After a spectacular election win for the Conservative Party, there is now concern that UK authorities will tamper with encryption. Back in January, on a visit to the US, David Cameron indicated his strong desire for intelligence agencies such as GCHQ, to have the capability to eavesdrop on encrypted communications.
Some have advocated for authorities gaining an encryption backdoor. In software engineering terms, backdoor generally refers to the concept where the software developer deliberately writes into the code a secret method for bypassing protection to provide access to the data. Backdoors are frowned upon in production code due to the maxim that there is no security through obscurity i.e. an unauthorised person will eventually discover the backdoor.
Although UK authorities have not yet specified exactly how they wish to attain access to encrypted data, the focus is not on traditional code backdoors, but on the concept of key escrow. This involves the storage of the key to decrypt the data with an independent party, or segments of the key with separate neutral parties. Intelligence agencies wishing to decrypt a communication would need to obtain the key from these parties, after going through due process such as a court order.
The concept of key escrow is not new, however it was not designed for implementation on a mass scale for this purpose. There are several major downsides.
Firstly, key escrow on a mass scale is not without risk. It introduces new points of failure. Vulnerabilities will be exploited by unauthorised parties. The widespread introduction of mass key escrow to allow intelligence agencies to eavesdrop on encrypted communication would immediately become the focus of intense attack from every major criminal network and state-sponsored attacker around the world. It is inevitable that exploits would emerge, thus weakening communications and putting everyone at risk.
Key escrow was at the heart of the Clipper Chip technology designed by the NSA in the early 1990s. Serious vulnerabilities in this technology led to it’s demise after only three years.
Another drawback of a key escrow system is the relative ease with which it could be circumvented. The bad guys would easily find a way around it to keep their communications confidential. Encryption technology is open source and freely available for download by anyone anywhere in the world. If key escrow is legislated in one country, it is relatively simple for the bad guys to download and subsequently modify an encryption method in order to thwart intelligence agency eavesdropping. A terrorist organisation could grow-their-own encryption methodology for use within their own application. Authorities would then need to ban all encryption methods that do not place their keys in escrow – technically, a monumental task for enforcement.
Even if authorities successfully managed to ban encryption within the country borders, methods are still available for the bad guys to securely communicate. The online world does not lend itself to respecting country borders very well. For example, a foreign terrorist head office wishing to communicate confidentially with a local cell could place an encrypted message on a web page, and then communicate the key and the url through stenography by for example concealing the data within a Facebook photo. Intelligence agencies would not even know that communication had taken place.

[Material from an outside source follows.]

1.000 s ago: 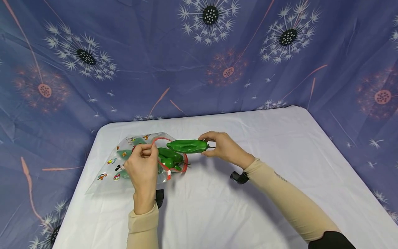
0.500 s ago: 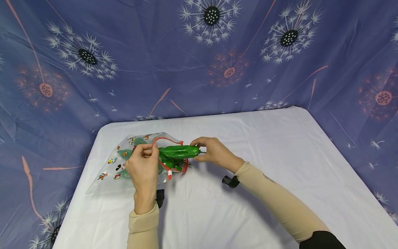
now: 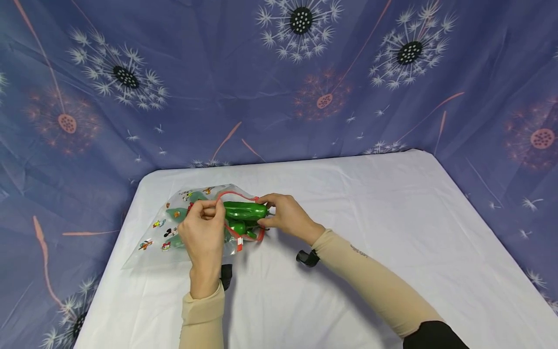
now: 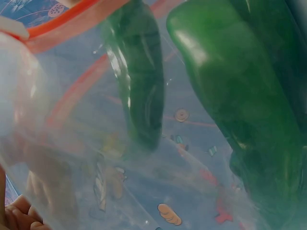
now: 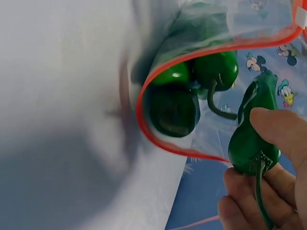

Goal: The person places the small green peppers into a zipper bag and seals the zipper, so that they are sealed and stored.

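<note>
A clear zip bag [image 3: 148, 252] with cartoon prints and a red zip edge lies on the left of the table, its mouth facing right. My left hand [image 3: 204, 237] pinches the bag's edge at the mouth. My right hand [image 3: 285, 215] holds a long green pepper [image 3: 244, 211] near its stem end, thumb on one side and fingers on the other. In the right wrist view this held pepper [image 5: 256, 129] lies within the opening, tip inward, stem outside. Several other green peppers [image 5: 216, 69] are inside the bag. Through the plastic, the left wrist view shows peppers [image 4: 230, 72] close up.
The bag rests on a white cloth-covered table [image 3: 348, 203]. Behind and beside it hangs a blue curtain [image 3: 196, 97] with dandelion prints. A red zip slider with a white tag [image 3: 239, 244] sits at the bag mouth's near side.
My right hand has moved left and slightly down, bringing the pepper from above the bag's mouth into it. The left hand keeps its pinch on the edge.
</note>
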Motion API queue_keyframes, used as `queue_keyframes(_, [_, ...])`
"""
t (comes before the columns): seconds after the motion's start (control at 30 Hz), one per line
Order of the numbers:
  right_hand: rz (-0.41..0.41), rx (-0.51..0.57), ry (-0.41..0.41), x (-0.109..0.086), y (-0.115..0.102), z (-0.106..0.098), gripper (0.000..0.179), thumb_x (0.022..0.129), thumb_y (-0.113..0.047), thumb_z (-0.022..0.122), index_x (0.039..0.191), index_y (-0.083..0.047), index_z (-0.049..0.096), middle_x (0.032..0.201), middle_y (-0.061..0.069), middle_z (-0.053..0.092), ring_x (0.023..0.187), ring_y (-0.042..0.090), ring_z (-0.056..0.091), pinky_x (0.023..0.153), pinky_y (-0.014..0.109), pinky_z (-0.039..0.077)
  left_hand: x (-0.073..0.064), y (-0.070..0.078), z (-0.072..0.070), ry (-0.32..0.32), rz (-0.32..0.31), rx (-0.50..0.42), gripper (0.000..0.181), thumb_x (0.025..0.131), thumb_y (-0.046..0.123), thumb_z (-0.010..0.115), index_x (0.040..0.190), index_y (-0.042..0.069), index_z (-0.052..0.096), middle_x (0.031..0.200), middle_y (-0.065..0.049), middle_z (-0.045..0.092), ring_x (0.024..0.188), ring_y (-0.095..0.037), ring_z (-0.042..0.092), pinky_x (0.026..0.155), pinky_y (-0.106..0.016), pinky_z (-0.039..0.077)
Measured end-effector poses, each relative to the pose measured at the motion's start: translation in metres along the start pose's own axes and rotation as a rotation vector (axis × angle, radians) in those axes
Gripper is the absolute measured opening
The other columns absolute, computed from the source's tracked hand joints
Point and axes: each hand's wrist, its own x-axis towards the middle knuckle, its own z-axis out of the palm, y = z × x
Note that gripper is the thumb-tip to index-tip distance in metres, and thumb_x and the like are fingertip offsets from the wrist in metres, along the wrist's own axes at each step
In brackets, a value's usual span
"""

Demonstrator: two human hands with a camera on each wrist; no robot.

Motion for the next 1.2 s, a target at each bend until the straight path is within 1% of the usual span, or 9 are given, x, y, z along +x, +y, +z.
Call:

On 12 January this year David Cameron said: “The first duty of any government is to keep our country and our people safe”. Citizens and corporations use encryption for security and privacy – to keep communications and data confidential. By weakening encryption such as through a system of key escrow, citizens and corporations will be less secure rather than more secure.
Brighton-based ind.ie have said they intend relocating out of the UK because of increased government interference in this area. Many information security practitioners are concerned that if governments weaken encryption, other tech, ecommerce and finance companies that rely on strong encryption, could follow.
Strong encryption is based on mathematics. Now that mankind has discovered it’s mathematics, no amount of legislation can un-discover it. As veteran information security expert Steve Gibson summarised: “You cannot kill secure crypto – it now exists”.